**Exercise directions**:
From the material beneath, pull every line with the word "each".
─── Data excerpt
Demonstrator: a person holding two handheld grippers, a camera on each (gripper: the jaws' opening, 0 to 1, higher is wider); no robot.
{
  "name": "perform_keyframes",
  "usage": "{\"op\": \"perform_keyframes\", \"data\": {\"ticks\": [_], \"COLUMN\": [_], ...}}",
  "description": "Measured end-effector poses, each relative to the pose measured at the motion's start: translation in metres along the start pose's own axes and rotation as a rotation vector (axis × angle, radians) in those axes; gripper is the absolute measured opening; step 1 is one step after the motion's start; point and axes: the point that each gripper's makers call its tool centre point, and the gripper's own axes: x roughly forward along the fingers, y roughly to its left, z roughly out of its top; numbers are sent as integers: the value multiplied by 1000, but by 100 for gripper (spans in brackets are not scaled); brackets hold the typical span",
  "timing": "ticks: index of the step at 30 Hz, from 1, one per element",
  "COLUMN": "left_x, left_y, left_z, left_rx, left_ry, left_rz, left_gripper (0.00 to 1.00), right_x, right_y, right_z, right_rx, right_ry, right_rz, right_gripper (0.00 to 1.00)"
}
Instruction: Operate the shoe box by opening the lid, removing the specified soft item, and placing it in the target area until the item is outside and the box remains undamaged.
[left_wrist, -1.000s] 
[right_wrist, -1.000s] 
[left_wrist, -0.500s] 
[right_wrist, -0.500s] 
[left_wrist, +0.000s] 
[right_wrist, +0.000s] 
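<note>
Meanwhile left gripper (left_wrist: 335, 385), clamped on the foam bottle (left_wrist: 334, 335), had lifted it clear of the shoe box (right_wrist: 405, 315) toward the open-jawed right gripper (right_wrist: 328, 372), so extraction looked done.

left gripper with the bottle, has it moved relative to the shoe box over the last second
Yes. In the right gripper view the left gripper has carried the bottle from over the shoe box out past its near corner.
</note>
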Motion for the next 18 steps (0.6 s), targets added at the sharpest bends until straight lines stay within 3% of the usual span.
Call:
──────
**Solution for this problem**:
Demonstrator: a person holding two handheld grippers, a camera on each (gripper: the jaws' opening, 0 to 1, higher is wider); no robot.
  "description": "Measured end-effector poses, each relative to the pose measured at the motion's start: translation in metres along the start pose's own axes and rotation as a rotation vector (axis × angle, radians) in those axes; gripper is the absolute measured opening; step 1 is one step after the motion's start; point and axes: the point that each gripper's makers call its tool centre point, and the gripper's own axes: x roughly forward along the fingers, y roughly to its left, z roughly out of its top; numbers are sent as integers: the value multiplied by 1000, but by 100 for gripper (spans in brackets are not scaled); brackets hold the typical span",

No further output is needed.